Task objective
Repeat the first line of the listing and each line after it, exactly, through the line containing "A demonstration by".

________

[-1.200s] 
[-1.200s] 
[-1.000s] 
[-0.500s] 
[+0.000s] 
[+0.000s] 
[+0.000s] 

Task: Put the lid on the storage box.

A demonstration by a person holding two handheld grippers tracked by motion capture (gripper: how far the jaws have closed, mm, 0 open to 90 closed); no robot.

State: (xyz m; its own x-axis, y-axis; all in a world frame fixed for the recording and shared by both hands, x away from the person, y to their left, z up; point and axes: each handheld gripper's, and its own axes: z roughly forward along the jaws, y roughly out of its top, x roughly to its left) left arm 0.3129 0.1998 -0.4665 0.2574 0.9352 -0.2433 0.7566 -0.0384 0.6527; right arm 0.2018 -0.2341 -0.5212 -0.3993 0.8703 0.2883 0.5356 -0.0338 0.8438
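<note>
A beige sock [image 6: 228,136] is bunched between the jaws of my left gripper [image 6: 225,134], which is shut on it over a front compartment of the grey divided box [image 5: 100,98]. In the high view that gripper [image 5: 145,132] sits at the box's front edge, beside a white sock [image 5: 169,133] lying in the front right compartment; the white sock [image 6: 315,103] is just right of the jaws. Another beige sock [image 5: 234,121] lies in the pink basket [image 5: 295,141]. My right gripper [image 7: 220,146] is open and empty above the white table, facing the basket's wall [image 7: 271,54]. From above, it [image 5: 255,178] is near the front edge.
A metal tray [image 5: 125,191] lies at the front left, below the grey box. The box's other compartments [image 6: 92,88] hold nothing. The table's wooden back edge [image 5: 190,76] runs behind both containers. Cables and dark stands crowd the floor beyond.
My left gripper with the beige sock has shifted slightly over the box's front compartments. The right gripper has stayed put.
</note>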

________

Reply to the task
[-1.200s] 
[-1.200s] 
[-1.000s] 
[-0.500s] 
[+0.000s] 
[+0.000s] 
[+0.000s] 

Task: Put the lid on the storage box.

A demonstration by a person holding two handheld grippers tracked by motion capture (gripper: how far the jaws have closed, mm, 0 open to 90 closed); no robot.

The requested output is complete.